DATA TO EXAMINE -
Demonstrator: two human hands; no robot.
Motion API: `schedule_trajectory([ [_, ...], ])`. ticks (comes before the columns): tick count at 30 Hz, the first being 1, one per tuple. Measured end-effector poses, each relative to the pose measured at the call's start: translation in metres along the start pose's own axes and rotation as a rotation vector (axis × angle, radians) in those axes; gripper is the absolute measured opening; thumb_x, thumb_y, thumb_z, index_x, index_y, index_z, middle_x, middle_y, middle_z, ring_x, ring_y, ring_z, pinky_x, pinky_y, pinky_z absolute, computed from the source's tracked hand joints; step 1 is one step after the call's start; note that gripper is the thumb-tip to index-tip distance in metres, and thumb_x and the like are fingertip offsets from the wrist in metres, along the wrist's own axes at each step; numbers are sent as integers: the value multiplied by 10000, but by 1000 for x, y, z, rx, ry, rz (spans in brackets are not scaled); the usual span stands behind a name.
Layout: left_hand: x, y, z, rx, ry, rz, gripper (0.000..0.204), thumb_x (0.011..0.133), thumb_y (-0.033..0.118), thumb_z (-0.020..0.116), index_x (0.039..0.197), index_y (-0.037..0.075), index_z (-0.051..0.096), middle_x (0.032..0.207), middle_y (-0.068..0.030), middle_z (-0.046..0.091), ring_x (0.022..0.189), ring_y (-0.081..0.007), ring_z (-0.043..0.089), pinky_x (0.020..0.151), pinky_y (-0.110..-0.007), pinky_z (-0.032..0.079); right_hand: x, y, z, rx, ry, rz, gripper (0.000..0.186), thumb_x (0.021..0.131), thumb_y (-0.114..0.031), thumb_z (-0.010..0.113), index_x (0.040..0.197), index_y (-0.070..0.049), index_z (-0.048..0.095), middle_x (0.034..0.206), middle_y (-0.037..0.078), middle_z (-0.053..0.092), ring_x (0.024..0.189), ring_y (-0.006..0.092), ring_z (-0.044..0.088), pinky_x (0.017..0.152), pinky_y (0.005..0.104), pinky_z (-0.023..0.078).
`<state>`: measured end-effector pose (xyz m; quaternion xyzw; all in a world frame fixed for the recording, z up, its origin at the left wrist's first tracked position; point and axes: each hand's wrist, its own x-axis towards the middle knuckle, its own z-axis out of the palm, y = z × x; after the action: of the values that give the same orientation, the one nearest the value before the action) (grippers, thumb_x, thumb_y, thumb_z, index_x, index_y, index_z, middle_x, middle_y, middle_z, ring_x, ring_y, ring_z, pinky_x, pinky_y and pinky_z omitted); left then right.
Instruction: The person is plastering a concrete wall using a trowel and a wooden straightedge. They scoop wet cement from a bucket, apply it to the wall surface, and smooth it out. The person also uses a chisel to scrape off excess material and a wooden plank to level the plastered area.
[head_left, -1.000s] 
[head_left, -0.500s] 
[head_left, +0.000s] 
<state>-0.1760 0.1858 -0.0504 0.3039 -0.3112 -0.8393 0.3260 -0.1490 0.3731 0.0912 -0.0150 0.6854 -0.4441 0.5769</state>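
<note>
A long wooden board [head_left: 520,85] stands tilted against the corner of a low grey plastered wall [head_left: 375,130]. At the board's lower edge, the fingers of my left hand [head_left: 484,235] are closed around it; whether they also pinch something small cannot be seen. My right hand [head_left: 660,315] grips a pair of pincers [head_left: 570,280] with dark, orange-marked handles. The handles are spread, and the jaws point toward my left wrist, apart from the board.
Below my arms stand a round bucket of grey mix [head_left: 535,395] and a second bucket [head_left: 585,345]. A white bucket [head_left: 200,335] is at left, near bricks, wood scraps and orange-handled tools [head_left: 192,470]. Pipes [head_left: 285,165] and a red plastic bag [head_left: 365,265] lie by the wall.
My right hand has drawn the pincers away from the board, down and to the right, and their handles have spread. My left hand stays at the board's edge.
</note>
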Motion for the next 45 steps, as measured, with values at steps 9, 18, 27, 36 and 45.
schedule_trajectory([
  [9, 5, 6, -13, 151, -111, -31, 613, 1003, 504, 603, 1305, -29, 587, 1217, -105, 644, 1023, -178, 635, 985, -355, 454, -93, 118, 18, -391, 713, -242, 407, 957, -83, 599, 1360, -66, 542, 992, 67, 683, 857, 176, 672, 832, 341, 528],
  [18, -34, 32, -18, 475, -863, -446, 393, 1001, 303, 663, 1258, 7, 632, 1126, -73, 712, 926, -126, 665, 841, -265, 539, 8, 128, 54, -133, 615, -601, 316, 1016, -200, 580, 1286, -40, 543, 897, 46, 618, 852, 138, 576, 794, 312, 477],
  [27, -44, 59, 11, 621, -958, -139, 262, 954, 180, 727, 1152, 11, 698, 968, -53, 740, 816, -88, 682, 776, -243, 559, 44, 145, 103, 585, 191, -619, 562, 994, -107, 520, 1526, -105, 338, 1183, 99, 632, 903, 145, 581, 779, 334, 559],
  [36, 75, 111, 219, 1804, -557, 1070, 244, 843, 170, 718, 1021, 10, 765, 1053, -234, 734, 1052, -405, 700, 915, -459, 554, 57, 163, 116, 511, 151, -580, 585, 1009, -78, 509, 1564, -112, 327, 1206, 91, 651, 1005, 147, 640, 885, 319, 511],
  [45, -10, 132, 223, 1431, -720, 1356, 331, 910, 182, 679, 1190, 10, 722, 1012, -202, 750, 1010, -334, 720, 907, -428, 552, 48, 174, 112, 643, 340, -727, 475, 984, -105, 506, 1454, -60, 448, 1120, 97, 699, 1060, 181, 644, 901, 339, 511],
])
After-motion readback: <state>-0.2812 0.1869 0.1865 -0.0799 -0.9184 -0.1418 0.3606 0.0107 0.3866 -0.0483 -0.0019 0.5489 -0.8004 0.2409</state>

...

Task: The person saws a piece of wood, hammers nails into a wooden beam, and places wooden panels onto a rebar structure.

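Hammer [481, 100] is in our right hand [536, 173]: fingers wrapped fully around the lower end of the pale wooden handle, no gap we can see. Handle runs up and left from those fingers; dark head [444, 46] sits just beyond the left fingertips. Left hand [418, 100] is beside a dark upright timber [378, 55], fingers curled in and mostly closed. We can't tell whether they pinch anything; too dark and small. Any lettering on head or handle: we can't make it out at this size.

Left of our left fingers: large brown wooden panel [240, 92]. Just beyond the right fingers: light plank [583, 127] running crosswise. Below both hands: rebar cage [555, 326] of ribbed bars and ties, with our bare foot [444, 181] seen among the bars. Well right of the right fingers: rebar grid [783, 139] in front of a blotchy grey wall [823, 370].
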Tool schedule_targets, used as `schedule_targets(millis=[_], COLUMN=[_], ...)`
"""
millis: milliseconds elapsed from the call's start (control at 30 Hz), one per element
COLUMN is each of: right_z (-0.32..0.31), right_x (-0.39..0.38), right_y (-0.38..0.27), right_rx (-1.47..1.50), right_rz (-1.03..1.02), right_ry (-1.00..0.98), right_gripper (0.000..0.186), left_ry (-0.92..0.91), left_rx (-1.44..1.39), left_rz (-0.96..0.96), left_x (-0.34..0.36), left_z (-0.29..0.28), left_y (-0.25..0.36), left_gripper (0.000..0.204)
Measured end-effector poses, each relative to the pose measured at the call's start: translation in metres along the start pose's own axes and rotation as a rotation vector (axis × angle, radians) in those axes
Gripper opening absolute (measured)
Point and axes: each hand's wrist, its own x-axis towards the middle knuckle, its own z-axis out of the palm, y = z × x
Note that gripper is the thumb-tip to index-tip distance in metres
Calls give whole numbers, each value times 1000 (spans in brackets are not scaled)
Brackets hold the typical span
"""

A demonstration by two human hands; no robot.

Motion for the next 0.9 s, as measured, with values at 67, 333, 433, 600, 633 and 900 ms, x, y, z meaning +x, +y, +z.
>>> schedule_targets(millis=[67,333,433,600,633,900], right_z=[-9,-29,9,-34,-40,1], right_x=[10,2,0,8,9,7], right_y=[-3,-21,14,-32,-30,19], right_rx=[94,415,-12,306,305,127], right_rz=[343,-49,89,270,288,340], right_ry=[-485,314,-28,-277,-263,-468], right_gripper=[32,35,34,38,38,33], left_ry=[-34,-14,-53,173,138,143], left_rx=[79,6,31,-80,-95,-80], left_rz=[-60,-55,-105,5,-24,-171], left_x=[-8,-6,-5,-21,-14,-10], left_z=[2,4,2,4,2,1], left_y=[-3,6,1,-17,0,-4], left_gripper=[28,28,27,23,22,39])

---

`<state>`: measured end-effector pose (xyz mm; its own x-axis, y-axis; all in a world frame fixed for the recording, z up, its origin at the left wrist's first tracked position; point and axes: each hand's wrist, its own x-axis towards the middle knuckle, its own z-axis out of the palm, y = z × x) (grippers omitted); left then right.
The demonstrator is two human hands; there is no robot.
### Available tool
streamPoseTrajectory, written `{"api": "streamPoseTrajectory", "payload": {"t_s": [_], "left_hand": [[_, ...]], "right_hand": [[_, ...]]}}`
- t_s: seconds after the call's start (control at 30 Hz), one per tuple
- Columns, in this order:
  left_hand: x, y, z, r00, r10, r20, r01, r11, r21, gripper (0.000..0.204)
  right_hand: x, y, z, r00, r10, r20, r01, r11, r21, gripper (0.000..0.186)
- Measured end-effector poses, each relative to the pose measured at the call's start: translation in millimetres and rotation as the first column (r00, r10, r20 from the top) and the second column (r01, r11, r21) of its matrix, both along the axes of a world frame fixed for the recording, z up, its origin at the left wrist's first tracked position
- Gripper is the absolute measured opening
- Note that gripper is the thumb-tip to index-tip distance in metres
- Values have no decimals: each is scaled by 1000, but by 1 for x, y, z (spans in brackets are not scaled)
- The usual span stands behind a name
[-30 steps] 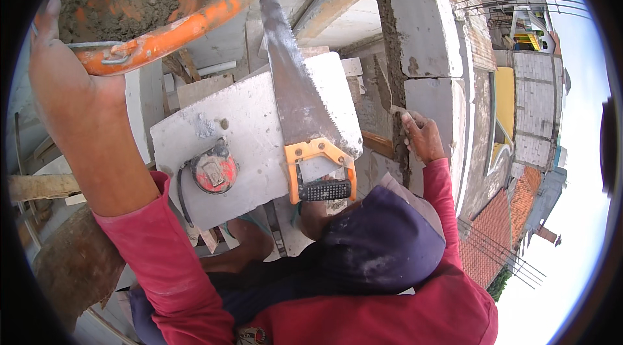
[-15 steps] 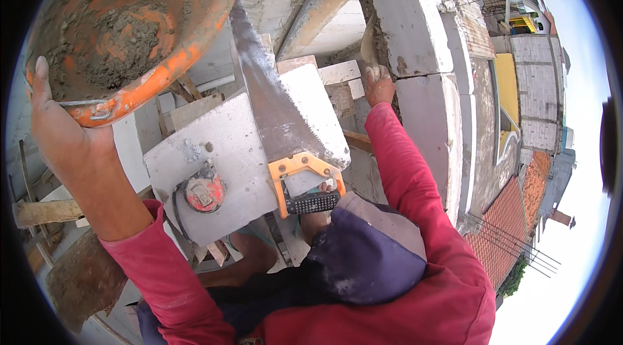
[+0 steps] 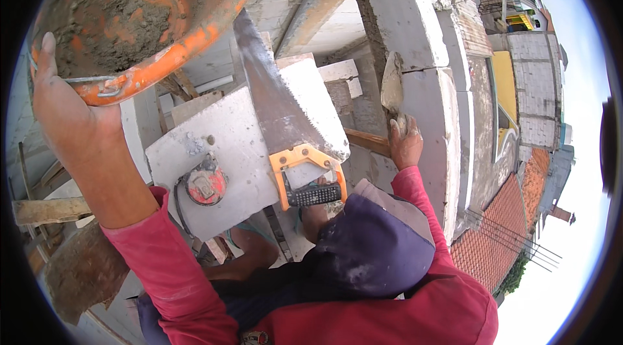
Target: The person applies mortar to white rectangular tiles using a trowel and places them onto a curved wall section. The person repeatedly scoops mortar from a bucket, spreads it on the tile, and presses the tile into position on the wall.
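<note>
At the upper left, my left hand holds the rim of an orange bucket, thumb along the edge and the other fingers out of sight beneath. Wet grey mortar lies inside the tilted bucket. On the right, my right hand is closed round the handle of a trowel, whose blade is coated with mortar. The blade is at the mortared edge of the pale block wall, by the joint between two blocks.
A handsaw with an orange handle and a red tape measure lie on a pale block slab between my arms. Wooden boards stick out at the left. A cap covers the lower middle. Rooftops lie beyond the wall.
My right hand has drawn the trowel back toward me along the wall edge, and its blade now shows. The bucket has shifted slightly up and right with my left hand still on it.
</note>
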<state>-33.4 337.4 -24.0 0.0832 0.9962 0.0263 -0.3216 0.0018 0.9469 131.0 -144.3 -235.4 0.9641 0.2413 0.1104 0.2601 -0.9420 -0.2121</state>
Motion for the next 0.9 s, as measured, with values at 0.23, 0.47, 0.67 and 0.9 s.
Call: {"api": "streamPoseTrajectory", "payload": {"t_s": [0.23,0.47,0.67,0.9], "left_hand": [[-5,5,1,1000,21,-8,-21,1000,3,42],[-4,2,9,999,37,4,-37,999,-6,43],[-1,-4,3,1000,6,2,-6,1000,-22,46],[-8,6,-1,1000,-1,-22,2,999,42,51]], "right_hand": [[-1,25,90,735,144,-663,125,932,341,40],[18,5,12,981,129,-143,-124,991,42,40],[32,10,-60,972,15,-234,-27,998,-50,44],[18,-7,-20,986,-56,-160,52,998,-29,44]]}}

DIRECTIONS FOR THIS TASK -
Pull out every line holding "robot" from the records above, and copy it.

THE ANSWER -
Demonstrator: two human hands; no robot.
A demonstration by two human hands; no robot.
The demonstrator is two human hands; there is no robot.

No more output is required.